Work task: In the records that follow, the lines from the one containing "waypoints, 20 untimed" to the one containing "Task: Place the", inclusive, are to be given again exactly.

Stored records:

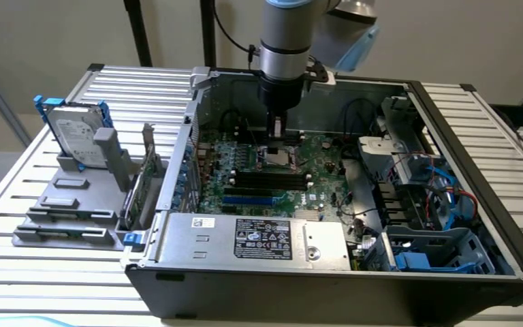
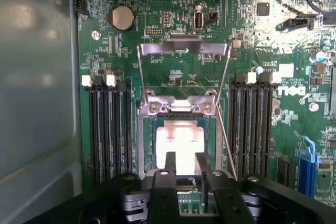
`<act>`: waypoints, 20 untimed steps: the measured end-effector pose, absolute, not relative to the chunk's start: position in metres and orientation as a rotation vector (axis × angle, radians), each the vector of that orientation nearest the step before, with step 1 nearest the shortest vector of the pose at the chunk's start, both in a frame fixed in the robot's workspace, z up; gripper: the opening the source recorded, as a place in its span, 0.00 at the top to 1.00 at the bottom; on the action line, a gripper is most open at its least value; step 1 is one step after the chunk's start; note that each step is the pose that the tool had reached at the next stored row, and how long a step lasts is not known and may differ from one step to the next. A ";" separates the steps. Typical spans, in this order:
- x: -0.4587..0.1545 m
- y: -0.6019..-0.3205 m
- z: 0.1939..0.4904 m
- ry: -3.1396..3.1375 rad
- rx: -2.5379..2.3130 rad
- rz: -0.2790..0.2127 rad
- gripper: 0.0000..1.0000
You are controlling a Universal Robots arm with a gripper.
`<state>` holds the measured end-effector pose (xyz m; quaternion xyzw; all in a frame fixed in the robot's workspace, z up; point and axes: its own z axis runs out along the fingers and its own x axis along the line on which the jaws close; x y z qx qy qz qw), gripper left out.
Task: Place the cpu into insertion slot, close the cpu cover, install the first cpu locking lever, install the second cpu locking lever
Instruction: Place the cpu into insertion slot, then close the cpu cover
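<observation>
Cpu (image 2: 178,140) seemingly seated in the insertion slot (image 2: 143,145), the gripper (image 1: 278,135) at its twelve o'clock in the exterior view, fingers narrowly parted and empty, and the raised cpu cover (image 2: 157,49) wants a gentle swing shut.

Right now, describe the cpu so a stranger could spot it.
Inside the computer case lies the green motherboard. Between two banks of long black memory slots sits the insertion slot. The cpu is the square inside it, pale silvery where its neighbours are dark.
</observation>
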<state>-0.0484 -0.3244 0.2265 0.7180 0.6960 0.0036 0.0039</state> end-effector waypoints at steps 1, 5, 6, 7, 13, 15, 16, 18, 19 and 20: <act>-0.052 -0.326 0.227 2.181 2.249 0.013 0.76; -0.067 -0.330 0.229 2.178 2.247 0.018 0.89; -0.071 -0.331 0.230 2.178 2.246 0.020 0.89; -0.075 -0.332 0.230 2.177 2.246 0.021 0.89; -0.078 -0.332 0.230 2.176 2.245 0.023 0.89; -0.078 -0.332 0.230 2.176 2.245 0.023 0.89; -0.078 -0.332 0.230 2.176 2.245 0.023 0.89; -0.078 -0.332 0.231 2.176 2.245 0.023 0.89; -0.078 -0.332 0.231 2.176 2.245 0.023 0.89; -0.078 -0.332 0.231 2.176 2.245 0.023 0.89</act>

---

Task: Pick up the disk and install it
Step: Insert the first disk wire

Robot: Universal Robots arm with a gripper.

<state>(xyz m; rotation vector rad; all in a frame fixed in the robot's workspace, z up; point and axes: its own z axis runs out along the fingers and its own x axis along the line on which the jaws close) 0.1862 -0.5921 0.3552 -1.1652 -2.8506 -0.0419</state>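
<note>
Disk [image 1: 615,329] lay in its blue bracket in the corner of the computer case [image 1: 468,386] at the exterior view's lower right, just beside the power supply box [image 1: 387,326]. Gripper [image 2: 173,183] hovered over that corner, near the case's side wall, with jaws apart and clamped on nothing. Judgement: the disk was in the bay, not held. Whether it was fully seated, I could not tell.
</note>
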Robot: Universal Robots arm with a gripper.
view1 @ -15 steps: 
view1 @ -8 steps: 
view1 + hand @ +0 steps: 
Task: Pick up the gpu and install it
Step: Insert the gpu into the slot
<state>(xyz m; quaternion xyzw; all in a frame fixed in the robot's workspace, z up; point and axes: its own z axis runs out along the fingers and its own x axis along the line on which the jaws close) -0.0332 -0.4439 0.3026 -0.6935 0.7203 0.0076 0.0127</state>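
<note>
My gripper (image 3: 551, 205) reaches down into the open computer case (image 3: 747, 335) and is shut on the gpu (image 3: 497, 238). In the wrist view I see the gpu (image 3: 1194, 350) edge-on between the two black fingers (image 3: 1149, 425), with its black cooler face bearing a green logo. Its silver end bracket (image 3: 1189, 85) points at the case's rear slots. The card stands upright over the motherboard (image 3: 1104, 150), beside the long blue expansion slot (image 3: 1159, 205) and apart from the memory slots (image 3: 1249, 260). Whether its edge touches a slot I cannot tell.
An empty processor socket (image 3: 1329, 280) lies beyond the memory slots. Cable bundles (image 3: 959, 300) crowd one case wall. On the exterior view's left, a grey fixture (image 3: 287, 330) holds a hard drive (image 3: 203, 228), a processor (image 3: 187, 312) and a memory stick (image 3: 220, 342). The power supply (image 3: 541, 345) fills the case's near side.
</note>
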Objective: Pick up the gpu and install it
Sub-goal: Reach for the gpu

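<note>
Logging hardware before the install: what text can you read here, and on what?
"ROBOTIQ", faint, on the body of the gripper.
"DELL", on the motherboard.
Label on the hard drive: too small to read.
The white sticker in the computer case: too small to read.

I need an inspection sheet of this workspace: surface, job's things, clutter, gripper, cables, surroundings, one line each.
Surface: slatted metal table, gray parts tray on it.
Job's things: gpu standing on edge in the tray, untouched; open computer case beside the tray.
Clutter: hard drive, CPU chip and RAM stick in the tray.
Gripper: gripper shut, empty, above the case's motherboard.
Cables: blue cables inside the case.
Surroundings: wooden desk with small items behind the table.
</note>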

Output for this task:
`<act>`: waypoints, 20 untimed steps: the measured end-effector pose, absolute, not relative to the chunk's start: position in metres and orientation as a rotation vector (axis × angle, radians), each the vector of that orientation nearest the step before, with step 1 nearest the shortest vector of the pose at the chunk's start, both in a frame fixed in the robot's workspace, z up; gripper: the opening the source recorded, as a place in its span, 0.00 at the top to 1.00 at the bottom; on the action line, a gripper is most open at its least value; step 1 is one step after the chunk's start; note that each step is the pose that the tool had reached at the next stored row, and how long a step lasts is not known and may differ from one step to the next. A ";" separates the steps. Typical spans, in this order:
- x: -0.4587..0.1545 m
- y: -0.6019..-0.3205 m
- z: 0.1939..0.4904 m
- ry: -3.1396..3.1375 rad
- rx: -2.5379..2.3130 rad
- rz: -0.2790..0.2127 rad
- gripper: 0.0000..1.0000
You are controlling a Universal Robots arm with a gripper.
`<state>` holds the measured end-effector pose (xyz m; quaternion xyzw; all in a frame fixed in the robot's workspace, z up; point and axes: its own z axis runs out along the fingers and its own x axis along the line on which the jaws close; x y z qx qy qz qw), gripper left out.
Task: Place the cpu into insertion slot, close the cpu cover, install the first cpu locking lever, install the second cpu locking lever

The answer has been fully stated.